E i Vanzina preparano la satira «Italia 2051»

da Roma

I Vanzina si prendono una vacanza. Per modo di dire. Conclusa la trilogia dedicata al rifacimento di classici popolari degli anni Settanta-Ottanta, come Febbre da cavallo, il Monnezza e Eccezzziunale...veramente, i due fratelli si rivolgono alla fantascienza per raccontare, sotto forma di commedia itinerante, l’Italia del futuro prossimo venturo. Ma prima li aspetta l’ormai famoso film per Medusa del Natale 2006 con la neocoppia Boldi & Salemme. Titolo: Arriba España, Olé. Liquidata l’incombenza, si dedicheranno all’ambizioso progetto: una novità per loro, i quali, con l’eccezione di un dimenticabile episodio futuribile di A spasso nel tempo 2, mai si sono davvero cimentati con il genere. Anticipa Enrico Vanzina: «Si chiamerà Italia 2051. L’idea è di raccontare il Paese che ci aspetta. Non a caso, si parte da una città del Sud che abbiamo ribattezzato Palermabad, completamente arabizzata. Sarà l’inizio di un viaggio simbolico e grottesco, nel tentativo di ricostruire un’Italia che non c’è più. Si parlerà anche di politica, ma alla nostra maniera».
In che senso? «Be’, guidata da un professore universitario che mi auguro sia Gigi Proietti, questa novella Armata Brancaleone si mette insieme per raggiungere a Torino un ricostituendo governo italiano. In un clima da Fuga da New York, quei dieci attraversano il Regno delle Due Sicilie, il Granducato di Toscana, la Padania. Un’Italia scomposta, quasi pre-risorgimentale, dove vanno tutti in bicicletta. Uno si chiama Sms, perché parla la lingua dei cellulari».
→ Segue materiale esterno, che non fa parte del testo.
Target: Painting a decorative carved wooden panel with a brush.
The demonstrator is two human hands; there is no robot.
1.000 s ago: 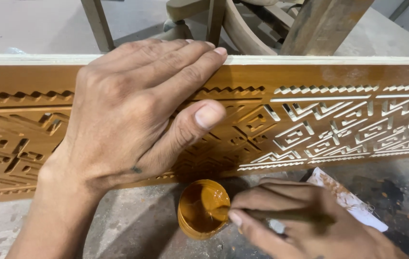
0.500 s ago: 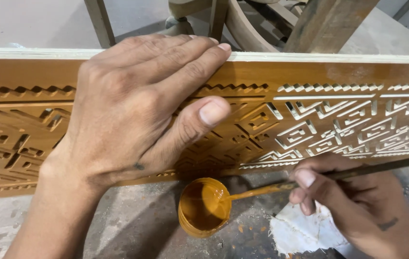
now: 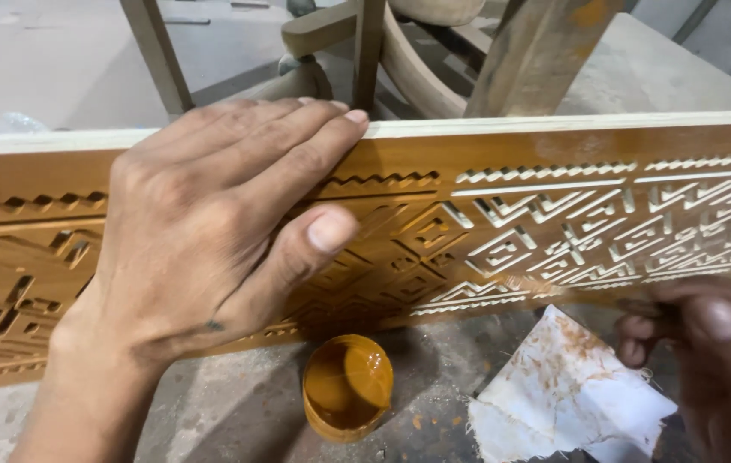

Naturalmente si riderà, perché i Vanzina, dopo una quarantina di titoli in trent’anni (il primo, Luna di miele in tre risale al 1976), hanno messo a punto una ricetta che sintetizzano così: «Con l’età abbiamo capito che i film comici si fanno così, valutando con l’accetta: questo fa ridere, questo no, senza troppe puzze sotto il naso». Del resto, nonostante qualche incursione nella commedia sentimentale o nel giallo, i Vanzina continuano a proporsi come gli artefici di un cinema nazional-popolare che non ha paura di muovere al sorriso, prendendo di mira usi, costumi e miti di un’Italia piccolo-borghese, spesso cialtronesca e arrogante, ma dotata di una vitalità incosciente. Per questo, sfotticchiando coloro che chiamano «gli intelligentoni» del cinema d’autore, non si stancano mai di consigliare ai registi esordienti di «non perdere il contatto con la risata italiana».